April experienced an overall combined loss of $878.1 million in general fund revenues after adjusting for refunds, from projections made at the revenue estimating conference in January, according to the Office of Economic and Demographic Research.

Most of the loss was due to a whopping decline of $598.2 million in state sales tax collections, which came in 24.1% lower than estimates.

"The presence of coronavirus in Florida presented its most serious threat to the sales tax forecast, especially to those taxes collected from tourists," according to an EDR report released Tuesday. "In addition, critical supply chains were already interrupted by the impact to other countries and retail sales displaced as a result of social distancing and crowd-avoidance behaviors.”

The 6% state sales tax is the bread and butter of Florida's budget, accounting for 79% of all revenues that support the spending plan. The sales tax is especially important because Florida doesn't have a state income tax.

State Senate President Bill Galvano, R-Bradenton, said collections, which came in $202.4 million above estimates from January to March, will help buffer the loss reflected in Tuesday's revenue report and the shortfalls expected in upcoming months.

Galvano said the April report largely reflects activity that occurred in March, before the state’s month-long lockdown.

"With the lag in reporting, it is likely we will continue to see decline in the general revenue collection report for May ... which will continue to reflect activity in April when the Safer at Home order was in place," Galvano said. "The situation continues to evolve on a daily basis and additional data in the coming weeks will be critical."

Gov. Ron DeSantis declared a state of emergency on March 9 allowing him to take certain executive actions to respond to the increase in COVID-19 cases. On April 3, he issued what he called a "Safer at Home" order requiring vulnerable people to remain at home and other residents to limit their movements to essential activities until April 30.

The next general revenue report is due out June 25, and will reflect tax collections in April.

In addition to a slowdown in sales and fall-off in tourism, Florida's unemployment rate had risen to 12.9% as of Friday. The U.S. unemployment rate is 14.7%.

The state has paid 1.01 million people nearly $3.5 billion in unemployment compensation, the Florida Department of Economic Opportunity said Tuesday. Florida pays qualified applicants up to $275 a week, for 12 weeks.

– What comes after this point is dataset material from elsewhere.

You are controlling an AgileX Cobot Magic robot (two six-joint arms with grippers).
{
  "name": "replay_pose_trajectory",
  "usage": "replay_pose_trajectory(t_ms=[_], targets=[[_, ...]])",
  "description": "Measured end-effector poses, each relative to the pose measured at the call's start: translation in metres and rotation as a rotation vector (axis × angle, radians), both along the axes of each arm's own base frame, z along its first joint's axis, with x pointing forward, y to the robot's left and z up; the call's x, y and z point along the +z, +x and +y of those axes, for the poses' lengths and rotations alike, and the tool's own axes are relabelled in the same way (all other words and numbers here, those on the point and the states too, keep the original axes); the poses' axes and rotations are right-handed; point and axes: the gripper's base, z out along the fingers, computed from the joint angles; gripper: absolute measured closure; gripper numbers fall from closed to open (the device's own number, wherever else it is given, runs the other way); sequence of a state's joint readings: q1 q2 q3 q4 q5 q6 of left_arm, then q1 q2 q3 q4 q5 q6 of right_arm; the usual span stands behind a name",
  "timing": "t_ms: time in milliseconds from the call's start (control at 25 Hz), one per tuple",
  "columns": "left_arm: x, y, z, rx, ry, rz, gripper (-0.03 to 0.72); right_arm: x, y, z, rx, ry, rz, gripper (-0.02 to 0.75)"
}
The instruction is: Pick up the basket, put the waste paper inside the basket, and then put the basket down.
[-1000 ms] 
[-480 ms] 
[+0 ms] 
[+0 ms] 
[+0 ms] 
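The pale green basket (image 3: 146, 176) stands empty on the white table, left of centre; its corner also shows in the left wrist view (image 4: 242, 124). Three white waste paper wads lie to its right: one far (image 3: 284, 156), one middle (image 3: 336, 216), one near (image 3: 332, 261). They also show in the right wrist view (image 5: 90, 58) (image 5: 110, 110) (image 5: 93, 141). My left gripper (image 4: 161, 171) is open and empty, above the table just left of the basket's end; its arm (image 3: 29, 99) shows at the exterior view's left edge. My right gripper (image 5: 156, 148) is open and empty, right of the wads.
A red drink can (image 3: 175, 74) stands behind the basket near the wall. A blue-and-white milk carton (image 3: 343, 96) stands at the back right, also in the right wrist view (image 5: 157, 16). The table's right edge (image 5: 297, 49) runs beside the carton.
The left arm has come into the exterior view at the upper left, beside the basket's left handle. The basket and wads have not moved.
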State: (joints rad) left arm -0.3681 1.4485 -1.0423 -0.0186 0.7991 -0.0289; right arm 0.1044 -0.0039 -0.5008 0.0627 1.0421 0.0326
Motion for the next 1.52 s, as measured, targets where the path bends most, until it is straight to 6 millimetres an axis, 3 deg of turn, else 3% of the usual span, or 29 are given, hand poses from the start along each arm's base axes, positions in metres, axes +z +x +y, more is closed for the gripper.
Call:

The DEO also said this week it is working to allow the unemployed to apply for an additional $600 a week through the Federal Pandemic Emergency Unemployment Compensation program. The 13-week program was authorized by the Coronavirus Aid, Relief and Economic Security Act, which was signed into law on March 27.

In addition to the decline in state sales tax collections, Florida also saw corporate income taxes decline by $246 million in April.

Florida Department of Revenue Executive Director Jim Zingale issued an order extending certain corporate income and franchise tax returns and payments. Payments due to be made in May, June and July were delayed until Aug. 3.

Highway safety fees were under-collected by $20.2 million compared with the REC estimates and corporate filing fees were down $56.9 million.

The state also saw a decline of $31.5 million in the collection of insurance taxes, counties' share of Medicaid costs, nonoperating revenues, taxes, licenses, fees and service charges.

Six revenue sources came in $40.9 million over estimates for the month and appeared to be at least initially unaffected by the negative effects of the coronavirus outbreak, the EDR said.

Documentary Stamp Taxes on real estate transfers came in $1.3 million over estimates, even though house sales are slipping in some areas of the state, including COVID-19 hot spots in Miami-Dade and Broward counties.

Collections on investment earnings were above estimates by $19 million; intangible tax collections were over by $13.3 million; beverage taxes were up by $6.3 million; tobacco taxes were $600,000 better than expected; and severance taxes were over estimates by $400,000.

The EDR said some of these tax sources are expected to experience losses in the coming months, as lagged economic effects of the virus continue to appear in future reports. The agency didn't specify which categories would see declines.

Dominic M. Calabro, president of Florida TaxWatch, a nonprofit watchdog group, said Tuesday's EDR report is "staggering and makes the economic toll of COVID-19 abundantly clear."

"With revenue collections for the month of April coming in at more than $878 million below estimates, our leaders must take action to remain accountable to the taxpayers of our state and set Florida on the right path forward," Calabro said.

The state is missing out on two "important and significant" sources of revenue — the "E-Fairness" legislation that would enable the state to collect sales and use taxes from remote internet retailers that don't have a physical presence in the state, and negotiated revenues from a gaming compact with the Seminole Tribe, he said.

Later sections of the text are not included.